Jumbo-Visma won the team time trial that opened the 2023 La Vuelta Femenina by Carrefour.es. Over 14.5 kilometres through Torrevieja, the Dutch team set a time of 18:03 that none of the eight teams who started after them could beat.
Canyon-SRAM came closest and finished a second slower, Trek-Segafredo clocked the third-best time with 18:12 minutes. Having crossed the line first for her team, Anna Henderson takes the first red leader’s jersey of the Vuelta Femenina.
“We are over the moon, it’s our first win of the women’s team all year, and to win together is just awesome. We’re super happy and proud of the performance that we did,” Henderson said.
“We did a really good course recon and made a good plan as a team with our race coaches. We just left it all out there and really believed in each other. It’s so nice to win together,” the new race leader continued.
Having started as the 15th of 23 teams, Henderson and her teammates had to wait in the hot seat for some time before they could be certain of victory. “It was the most nervous I was for the whole race, to be honest,” she admitted.
“I was not nervous in the race because I knew we did a good performance as a team, but I was pretty nervous up there.”
HOW IT UNFOLDED
The Sopela Women’s Team was first off the ramp in the Torrevieja, one of eight Spanish Continental teams participating in their national tour.
Their time of 20:16 minutes put them in 20th place in the end, and the fight between the Spanish Continental teams was won by Massi-Tactic, who finished 14th in 19:29 minutes.
Israel-Premier Tech Roland, the first Women’s WorldTeam to start, cut 26 seconds off that but were themselves beaten by the next team on the road, St Michel-Mavic-Auber 93.
Liv Racing TeqFind were the first to go below 19 minutes in 18:45 minutes, Jayco-AlUla then improved on that by another 11 seconds despite an early crash for Georgie Howe.
Team Jumbo-Visma planned and executed their effort well, finishing with four of their seven riders together. Anna Henderson, Amber Kraak, Riejanne Markus, and Marianne Vos bettered the Australian team’s benchmark by more than 30 seconds to take the lead and set a high benchmark for their WorldTour rivals to beat.

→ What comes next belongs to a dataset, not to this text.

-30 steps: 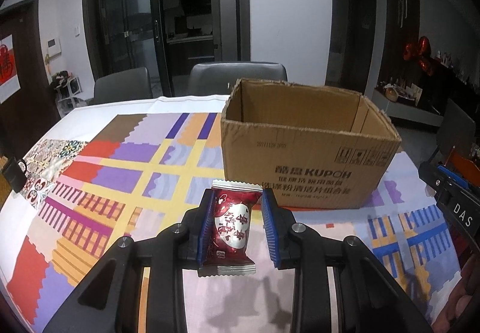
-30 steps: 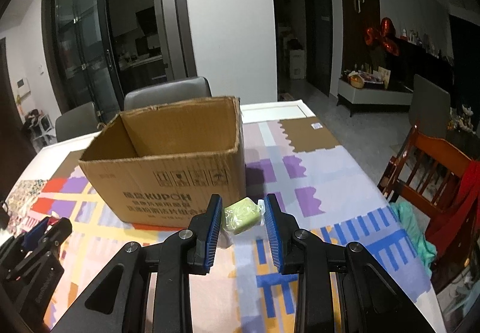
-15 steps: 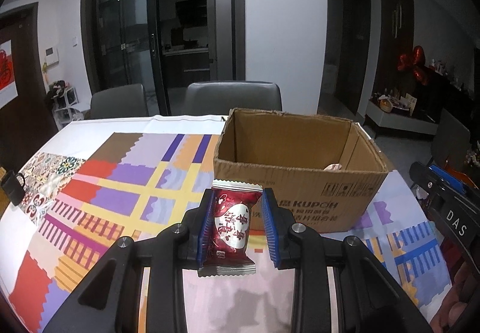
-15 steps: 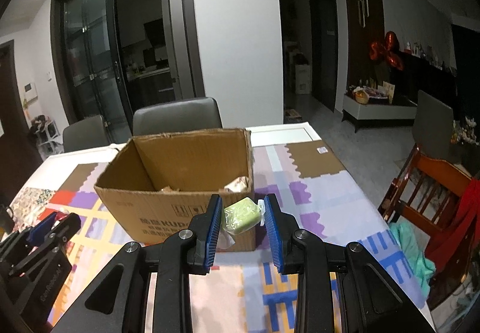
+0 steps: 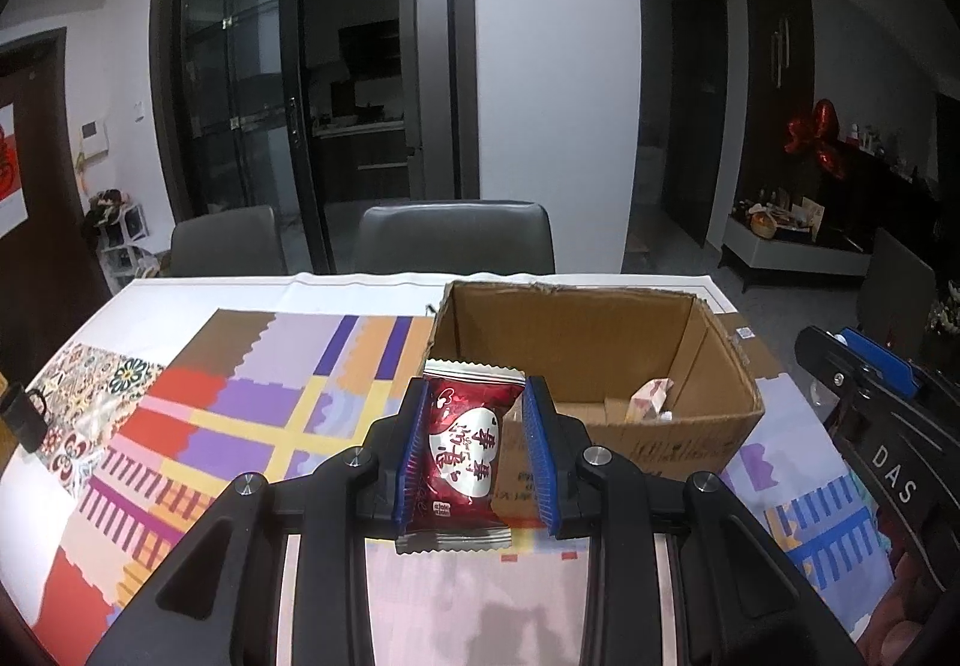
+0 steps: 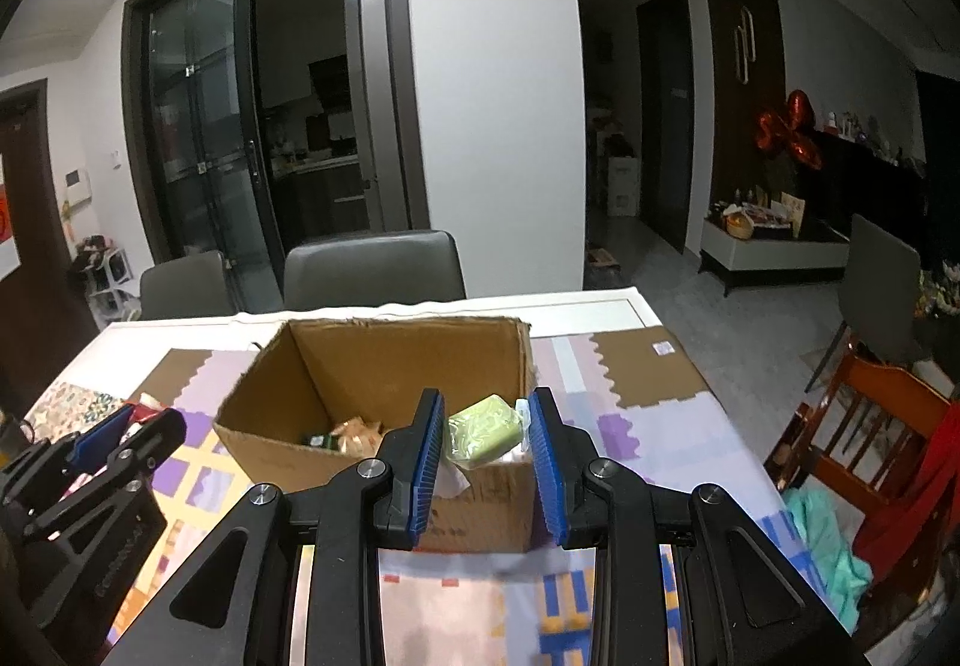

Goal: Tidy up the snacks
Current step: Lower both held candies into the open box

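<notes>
My left gripper (image 5: 477, 447) is shut on a red snack packet (image 5: 462, 444) with a white heart, held upright above the table at the near left corner of the open cardboard box (image 5: 708, 366). My right gripper (image 6: 487, 447) is shut on a green wrapped snack (image 6: 483, 431), held above the box's (image 6: 384, 366) near right rim. Several wrapped snacks (image 6: 354, 433) lie on the box floor. The right gripper (image 5: 864, 390) shows at the right edge of the left wrist view; the left gripper (image 6: 102, 450) shows at the left of the right wrist view.
The box stands on a table with a colourful patterned cloth (image 5: 252, 396). Two grey chairs (image 5: 453, 240) stand at the far edge. A wooden chair (image 6: 864, 438) with teal cloth is right of the table. A small dark object (image 5: 24, 414) lies at the left edge.
Both grippers have risen and moved toward the box with their snacks. The view now looks down into the box and its contents show.
</notes>
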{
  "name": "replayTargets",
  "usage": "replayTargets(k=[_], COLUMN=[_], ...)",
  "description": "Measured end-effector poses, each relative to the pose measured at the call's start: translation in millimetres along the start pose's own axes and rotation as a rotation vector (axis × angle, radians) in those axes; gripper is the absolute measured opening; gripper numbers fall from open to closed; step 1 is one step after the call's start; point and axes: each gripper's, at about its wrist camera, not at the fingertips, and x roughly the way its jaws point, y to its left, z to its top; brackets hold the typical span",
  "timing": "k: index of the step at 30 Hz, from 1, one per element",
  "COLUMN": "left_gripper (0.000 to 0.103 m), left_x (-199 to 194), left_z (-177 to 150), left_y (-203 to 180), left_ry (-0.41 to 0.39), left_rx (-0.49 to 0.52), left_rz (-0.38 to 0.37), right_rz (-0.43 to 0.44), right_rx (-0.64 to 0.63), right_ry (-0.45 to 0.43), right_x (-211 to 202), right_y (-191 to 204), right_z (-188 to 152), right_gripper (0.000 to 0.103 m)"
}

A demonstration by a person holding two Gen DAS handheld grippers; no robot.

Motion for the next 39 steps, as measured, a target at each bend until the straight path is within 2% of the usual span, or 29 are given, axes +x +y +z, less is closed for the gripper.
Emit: replayTargets(k=[18, 29, 39], left_gripper=[0.031, 0.031, 0.031], left_x=[33, 63, 91], left_z=[42, 49, 47], left_y=[-5, -5, -5], left_ry=[-0.031, -0.028, 0.011], left_rx=[0.019, 0.021, 0.025], left_rz=[-0.031, -0.042, -0.056], right_rz=[0.024, 0.028, 0.04], right_rx=[-0.042, -0.062, -0.081], right_ry=[-0.025, -0.009, 0.03], right_x=[30, 58, 85], right_y=[9, 14, 20], right_z=[32, 41, 41], right_gripper=[0.031, 0.031, 0.031])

Canyon-SRAM was three seconds behind the Dutch team at the intermediate timing point and made up time on the second half of the course but fell just short of the best time, finishing 0.53 seconds behind. Official results put them 1 second down on Jumbo-Visma.
Trek-Segafredo, Team SD Worx, and Movistar were all fast and disciplined in the 14.5km team time trial, but all lost seconds to Jumbo-Visma on the second part of the zig-zag shaped course, finishing in third, fifth, and fourth place, respectively.